Source material:
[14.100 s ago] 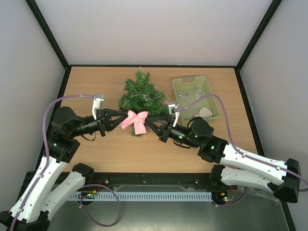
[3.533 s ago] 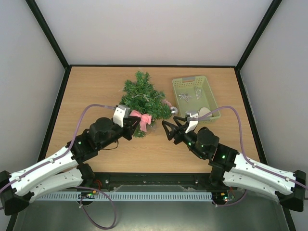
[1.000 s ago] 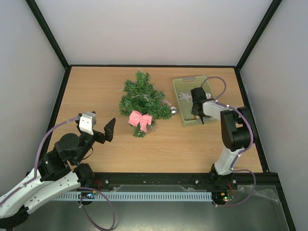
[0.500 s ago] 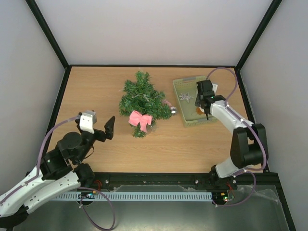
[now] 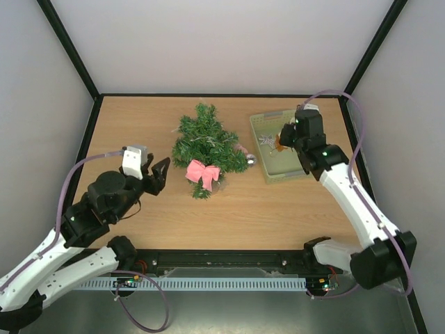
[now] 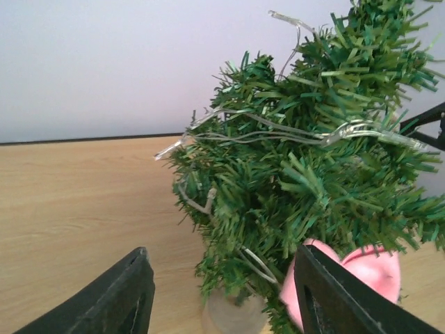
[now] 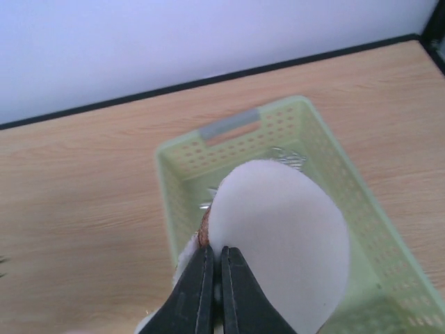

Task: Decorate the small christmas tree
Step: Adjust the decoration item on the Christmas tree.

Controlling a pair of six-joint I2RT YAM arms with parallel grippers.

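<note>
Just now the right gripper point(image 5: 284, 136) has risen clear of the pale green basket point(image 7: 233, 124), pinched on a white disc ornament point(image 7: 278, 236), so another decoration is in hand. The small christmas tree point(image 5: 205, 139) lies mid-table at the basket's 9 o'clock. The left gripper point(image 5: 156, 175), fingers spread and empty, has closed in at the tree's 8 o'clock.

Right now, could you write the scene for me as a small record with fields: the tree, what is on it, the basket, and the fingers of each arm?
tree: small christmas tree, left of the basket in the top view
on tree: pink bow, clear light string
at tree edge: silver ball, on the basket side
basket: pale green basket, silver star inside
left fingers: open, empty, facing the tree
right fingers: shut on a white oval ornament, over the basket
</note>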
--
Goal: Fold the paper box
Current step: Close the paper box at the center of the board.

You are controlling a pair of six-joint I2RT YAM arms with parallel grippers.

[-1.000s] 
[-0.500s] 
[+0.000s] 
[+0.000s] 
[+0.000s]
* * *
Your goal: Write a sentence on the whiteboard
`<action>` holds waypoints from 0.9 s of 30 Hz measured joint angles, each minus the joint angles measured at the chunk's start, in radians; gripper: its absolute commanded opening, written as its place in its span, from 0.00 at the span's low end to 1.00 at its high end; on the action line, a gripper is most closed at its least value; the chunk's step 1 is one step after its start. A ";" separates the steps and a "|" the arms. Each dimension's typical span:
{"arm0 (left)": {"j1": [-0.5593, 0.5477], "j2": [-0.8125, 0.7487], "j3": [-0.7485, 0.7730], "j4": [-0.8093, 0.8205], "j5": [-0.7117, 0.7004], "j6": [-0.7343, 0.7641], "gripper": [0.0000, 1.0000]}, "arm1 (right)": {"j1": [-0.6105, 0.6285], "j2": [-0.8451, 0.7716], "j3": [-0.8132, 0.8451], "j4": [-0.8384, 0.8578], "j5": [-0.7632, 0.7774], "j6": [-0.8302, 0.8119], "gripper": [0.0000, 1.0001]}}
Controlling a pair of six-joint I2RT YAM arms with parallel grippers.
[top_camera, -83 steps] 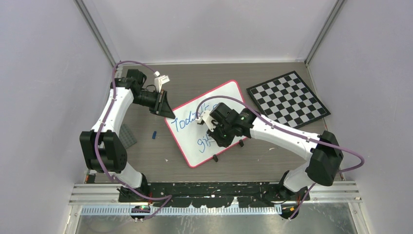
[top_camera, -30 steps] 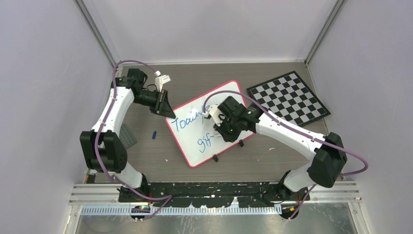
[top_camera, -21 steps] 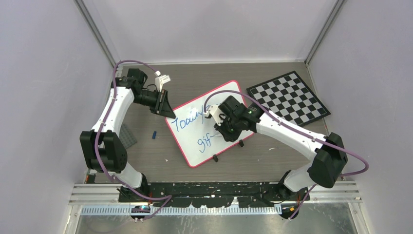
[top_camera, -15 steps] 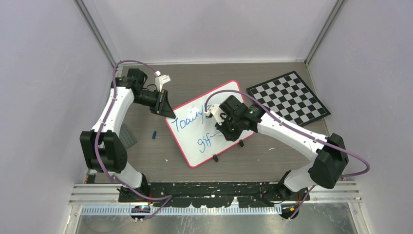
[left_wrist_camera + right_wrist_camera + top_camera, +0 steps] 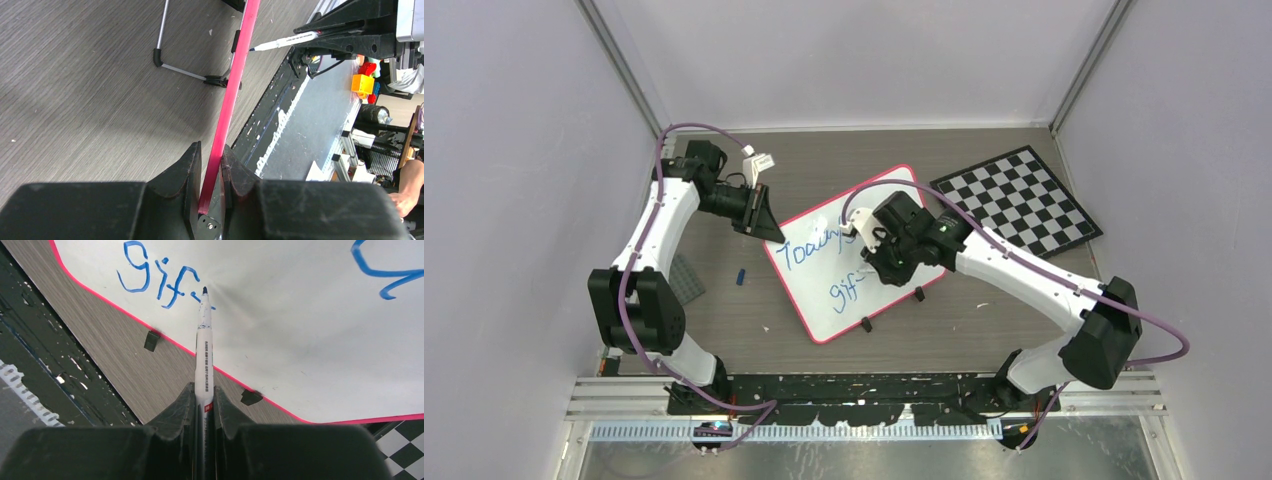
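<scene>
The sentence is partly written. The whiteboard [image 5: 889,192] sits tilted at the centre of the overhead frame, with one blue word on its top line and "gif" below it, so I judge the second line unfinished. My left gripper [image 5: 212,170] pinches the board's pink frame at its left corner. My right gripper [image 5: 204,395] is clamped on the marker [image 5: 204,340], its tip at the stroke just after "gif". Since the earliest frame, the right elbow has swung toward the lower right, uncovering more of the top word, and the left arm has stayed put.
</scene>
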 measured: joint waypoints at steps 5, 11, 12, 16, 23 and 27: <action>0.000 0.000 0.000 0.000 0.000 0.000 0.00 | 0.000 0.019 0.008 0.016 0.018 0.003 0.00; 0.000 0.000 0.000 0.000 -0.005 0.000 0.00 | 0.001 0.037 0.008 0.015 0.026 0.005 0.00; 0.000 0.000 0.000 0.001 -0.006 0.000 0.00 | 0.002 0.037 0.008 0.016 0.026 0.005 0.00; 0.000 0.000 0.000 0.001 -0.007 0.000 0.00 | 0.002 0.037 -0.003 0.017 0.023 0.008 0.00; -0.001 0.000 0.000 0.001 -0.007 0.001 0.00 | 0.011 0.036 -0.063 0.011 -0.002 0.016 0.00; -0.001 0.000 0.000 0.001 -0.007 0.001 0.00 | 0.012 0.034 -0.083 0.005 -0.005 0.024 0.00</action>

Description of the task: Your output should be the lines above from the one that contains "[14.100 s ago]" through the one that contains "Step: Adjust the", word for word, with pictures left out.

Answer to the problem:
[14.100 s ago] 
[3.533 s ago] 
[1.000 s ago] 
[0.500 s ago] 
[now] 
[now] 
[now] 

Task: Decorate the small christmas tree
Step: Adjust the decoration item on the Christmas tree.

For this exercise, nothing more is required.